Conventional industry classifications were becoming less insightful as company business models have evolved.

For example, is Amazon a technology company, a retailer or both? Now, Covid-19 will alter long-term customer behaviour and change the nature of their transactions.

For asset managers, having different perspectives and debating different views within their research teams often delivers the greatest insights. 

In looking at the long-term implications of the pandemic, we have split business models into three groups, identifying how the shifts in consumer behaviour resulting from Covid-19 are likely to impact their recovery prospects.

Broadly speaking, the three categories are:

• Negative impact – business model not expected to recover to pre-Covid-19 levels, for example traditional retail.

• Unchanged – business model expected to recover to pre-Covid-19 levels, for example pharmaceuticals.

• Positive impact – business model expected to exceed pre-Covid-19 levels, for example internet retail.

Without a doubt, Covid-19 is a significant turning point and will have a long-term impact. Depending on when a vaccine comes to market and how widely it is adopted, Covid-19 is still likely to alter people’s behaviour for years to come, changing how consumers interact with companies.

But it is not just a company’s relationship with its ultimate customer that is impacted. Supply chain resiliency and flexibility has become more critical than pure efficiency.

Key points

  • There are three different business models that will respond to the pandemic
  • The crisis has accelerated long-term trends
  • Social issues have become more important

Those companies with the means to not be locked into current infrastructure, or able to pivot quickly, could gain share.

To a certain extent, the crisis has accelerated long-term trends that were in place beforehand. If there were three areas that were important to understand before the crisis, they were: technology, healthcare and the financial ecosystem. As the pandemic accelerates existing economic and social trends, it has magnified the importance of these three themes.

Technology and healthcare will be key sources of future sustainable growth. And understanding financial liquidity is critical, because readily available capital greases the global economy.

The soundness of the financial system is critical for all businesses in order to identify potential pain points, key investment risks and opportunities.

A spotlight on social issues

Discovering opportunities and challenges that the market has overlooked would not be complete without responsible investment or environmental, social and governance research, particularly because the pandemic has highlighted social issues. 

ESG is a non-financial measure of a company’s quality that complements financial analysis.

It reveals how well a company has thought about elements of its operations, including the quality of the management and rigour of the governance structure. It signals how well it is likely to be able to grow organically, as well as how adaptable and innovative it is likely to be.

After Covid-19, social issues will be more important, with major implications for businesses. It is important for both traditional and responsible investment professionals to engage companies and learn about how they are responding to the heightened sensitivity towards social issues.

For example, in a recent engagement call with a company, management outlined their detailed plans around keeping employee health and wellbeing a priority at this time.

The path to recovery

Rarely has there been a greater need for analytical insight. The path to recovery will necessitate one or multiple vaccines coming to market, which we expect on a limited basis by the end of this year and broader availability during 2021.

Over the next two years, companies will have to endure a testing environment.

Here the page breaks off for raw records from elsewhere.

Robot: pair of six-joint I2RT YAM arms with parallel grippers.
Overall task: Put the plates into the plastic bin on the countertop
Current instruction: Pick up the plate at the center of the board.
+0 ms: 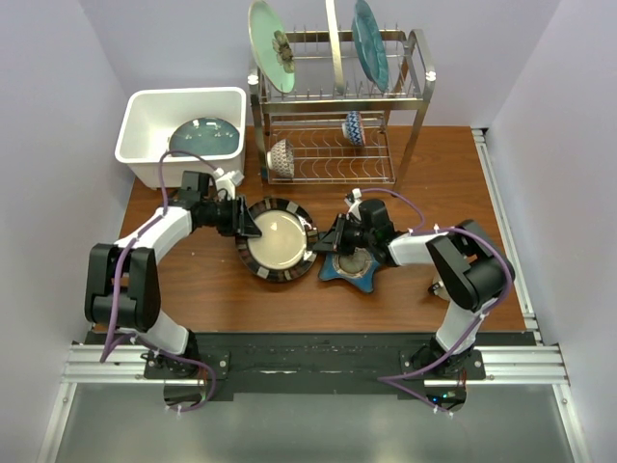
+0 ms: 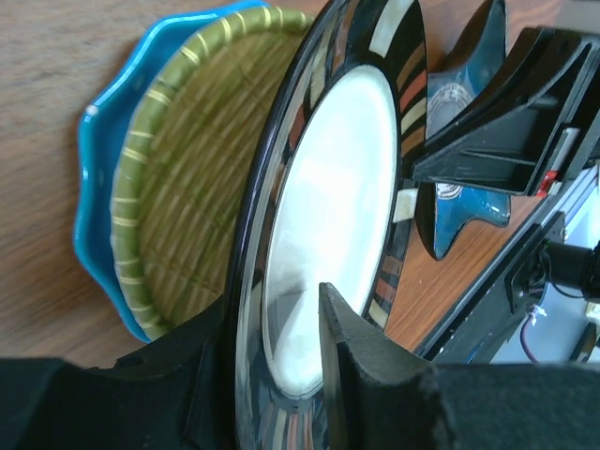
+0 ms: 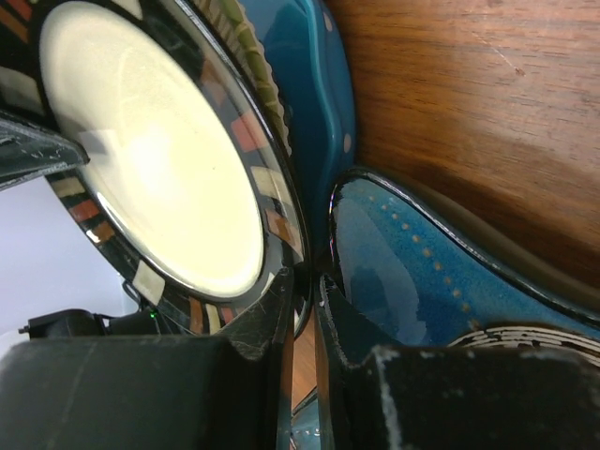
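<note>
The black-striped plate with a cream centre (image 1: 278, 239) lies on top of a stack at the table's middle. My left gripper (image 1: 247, 224) is shut on its left rim, one finger on the cream face (image 2: 347, 366) and one under it. My right gripper (image 1: 323, 241) is shut on its right rim (image 3: 302, 267), fingers almost together. Under it lie a green ribbed plate (image 2: 187, 159) and a bright blue scalloped plate (image 2: 94, 169). The dark blue star-shaped plate (image 1: 359, 270) lies just right, below my right gripper. The white plastic bin (image 1: 130, 125) at back left holds a teal plate (image 1: 204, 137).
A two-tier steel wire rack (image 1: 415, 87) stands at the back centre. Upright on its top tier are a pale green flower plate (image 1: 272, 43), an edge-on plate (image 1: 334, 43) and a teal plate (image 1: 369, 43). Two small patterned bowls (image 1: 281, 157) sit on its lower tier.
</note>
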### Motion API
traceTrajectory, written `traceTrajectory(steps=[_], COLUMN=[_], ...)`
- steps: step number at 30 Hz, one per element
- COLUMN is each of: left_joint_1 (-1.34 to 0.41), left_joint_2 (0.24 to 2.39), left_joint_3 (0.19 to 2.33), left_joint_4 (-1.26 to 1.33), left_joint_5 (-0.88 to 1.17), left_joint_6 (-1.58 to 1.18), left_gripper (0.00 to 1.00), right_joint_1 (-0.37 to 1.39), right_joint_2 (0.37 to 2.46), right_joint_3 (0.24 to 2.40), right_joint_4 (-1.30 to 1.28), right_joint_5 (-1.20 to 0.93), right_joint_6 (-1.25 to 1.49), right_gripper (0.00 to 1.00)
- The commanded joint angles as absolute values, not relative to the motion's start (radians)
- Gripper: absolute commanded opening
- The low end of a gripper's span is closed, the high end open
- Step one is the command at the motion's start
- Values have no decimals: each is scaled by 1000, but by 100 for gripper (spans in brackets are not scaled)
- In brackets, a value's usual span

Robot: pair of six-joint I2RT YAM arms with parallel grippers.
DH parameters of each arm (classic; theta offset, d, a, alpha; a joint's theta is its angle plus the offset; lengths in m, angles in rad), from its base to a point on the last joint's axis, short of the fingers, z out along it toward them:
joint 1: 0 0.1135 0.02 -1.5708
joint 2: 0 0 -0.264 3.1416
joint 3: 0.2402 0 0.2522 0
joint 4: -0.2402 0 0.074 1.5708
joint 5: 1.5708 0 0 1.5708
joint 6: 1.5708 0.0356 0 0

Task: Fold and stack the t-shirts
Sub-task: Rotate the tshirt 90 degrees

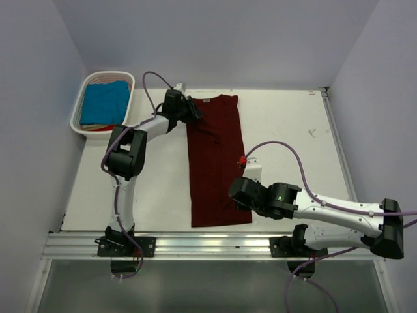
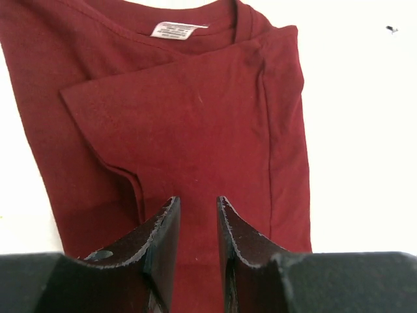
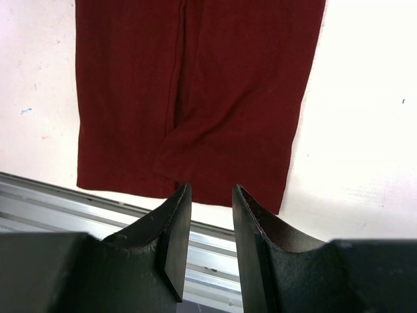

For example, we believe that the most likely path of recovery for the US economy is U-shaped, with a possible re-emergence of the virus later in the year, a 6 per cent to 8 per cent decline in US GDP growth in 2020 and eventual economic recovery in 2022.

Our equity researchers anticipate US aggregate revenue and net income to recover faster than the economy as larger cap companies with exposure to durable growth outpace the broader economy, with levels returning to fourth quarter 2019 figures by the middle of 2021.

However, the estimates from our credit teams highlight that the recovery is not expected to be even across all business models, with those identified as being negatively impacted by Covid-19 struggling to recover over the next three years.

In the European high-yield market, the additional leverage typically found on corporate balance sheets amplifies the importance of correctly assessing how different business models will be affected over the longer term.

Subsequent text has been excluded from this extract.